Assignment:
Filter the listing below, please, and copy only the lines with the word "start".
____
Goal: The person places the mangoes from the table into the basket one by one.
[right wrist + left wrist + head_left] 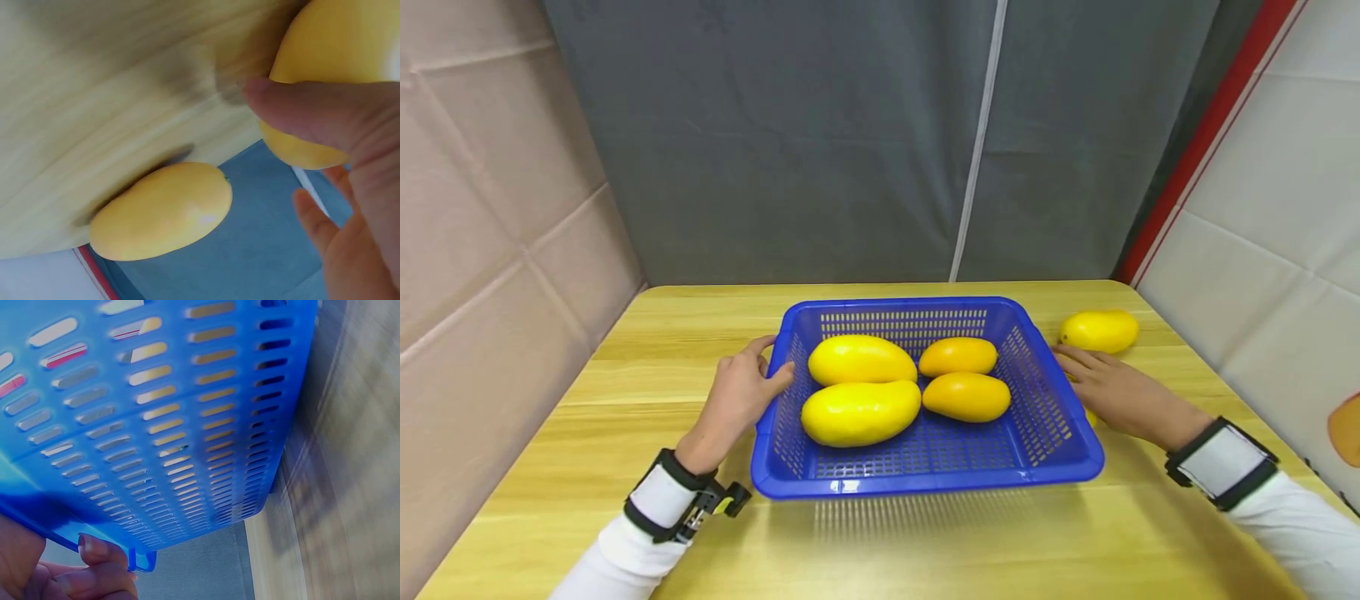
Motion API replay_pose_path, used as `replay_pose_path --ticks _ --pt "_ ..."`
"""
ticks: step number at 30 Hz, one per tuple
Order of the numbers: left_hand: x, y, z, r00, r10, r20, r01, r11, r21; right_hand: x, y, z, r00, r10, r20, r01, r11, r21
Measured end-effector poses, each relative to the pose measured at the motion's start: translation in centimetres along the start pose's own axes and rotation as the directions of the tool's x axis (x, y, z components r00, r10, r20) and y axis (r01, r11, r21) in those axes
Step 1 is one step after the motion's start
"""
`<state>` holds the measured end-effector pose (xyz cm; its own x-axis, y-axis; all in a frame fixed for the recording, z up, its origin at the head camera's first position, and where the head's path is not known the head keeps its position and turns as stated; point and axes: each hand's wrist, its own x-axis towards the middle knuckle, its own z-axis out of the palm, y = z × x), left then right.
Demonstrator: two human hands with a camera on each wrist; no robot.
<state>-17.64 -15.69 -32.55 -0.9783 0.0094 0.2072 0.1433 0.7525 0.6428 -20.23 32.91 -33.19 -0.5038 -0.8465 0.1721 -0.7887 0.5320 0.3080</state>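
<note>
A blue plastic basket (880, 486) with slotted walls stands on the table. Inside it lie two larger yellow mangoes (861, 414) on the left and two smaller orange-yellow mangoes (967, 397) on the right. My left hand (735, 404) grips the basket's left rim, thumb over the inner side and fingers outside. Beyond the basket's right wall, my right hand (1123, 396) reaches over another yellow mango (340, 47), mostly hidden from the head view. In the right wrist view the thumb lies straight across that mango, and the fingers are spread on its far side.
One more yellow mango (1099, 331) lies on the wooden table (700, 333) at the back right. Grey cloth (790, 150) hangs behind the table, a pale padded wall (482, 233) flanks the left, and a white panel (1285, 208) with a red edge the right.
</note>
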Motion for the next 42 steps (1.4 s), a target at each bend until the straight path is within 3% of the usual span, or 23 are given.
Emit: replay_pose_path --ticks 6,12,16,20,25,28,37,42 --pt "0.0 0.0 -0.1 1.0 0.001 0.0 -0.001 1.0 -0.006 -0.3 0.3 0.1 1.0 0.002 0.02 -0.003 1.0 0.02" --pt "0.2 -0.1 0.2 1.0 0.017 -0.012 -0.017 1.0 0.0 0.0 0.0 -1.2 0.986 0.1 0.132 -0.105 0.994 0.033" --pt "0.3 0.0 0.2 1.0 0.016 -0.009 -0.016 1.0 -0.002 -0.1 -0.1 -2.6 0.972 0.179 0.155 -0.184 0.983 0.016" --pt "0.3 0.1 0.2 1.0 0.007 -0.006 -0.007 1.0 -0.001 -0.1 0.4 -4.7 0.948 0.264 0.178 -0.265 0.964 -0.014" --pt "0.2 0.1 0.1 1.0 0.013 -0.008 -0.013 1.0 -0.005 0.9 1.4 -7.9 0.892 0.386 0.233 -0.382 0.922 -0.066" --pt "0.1 0.1 0.0 1.0 0.018 -0.014 -0.019 1.0 -0.006 1.7 1.7 -9.7 0.871 0.429 0.239 -0.419 0.903 -0.093" --pt "0.0 0.1 0.0 1.0 0.003 0.001 -0.003 1.0 -0.007 4.6 0.5 -13.0 0.893 0.393 0.221 -0.397 0.917 -0.027" --pt "0.0 0.1 0.0 1.0 0.0 0.006 0.0 1.0 -0.005 6.9 -0.9 -14.3 0.922 0.318 0.222 -0.334 0.942 0.036"
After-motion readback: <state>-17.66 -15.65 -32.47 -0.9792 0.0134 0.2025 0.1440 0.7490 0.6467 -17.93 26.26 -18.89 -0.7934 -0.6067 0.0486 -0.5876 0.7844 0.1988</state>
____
Your response:
Measured end-effector poses, each relative to the pose measured at the motion's start: translation in centimetres along the start pose's own axes and rotation as the directions of the tool's x axis (x, y, z components r00, r10, r20) and y axis (r01, r11, r21) in those axes
Step 1 is one step after the motion's start

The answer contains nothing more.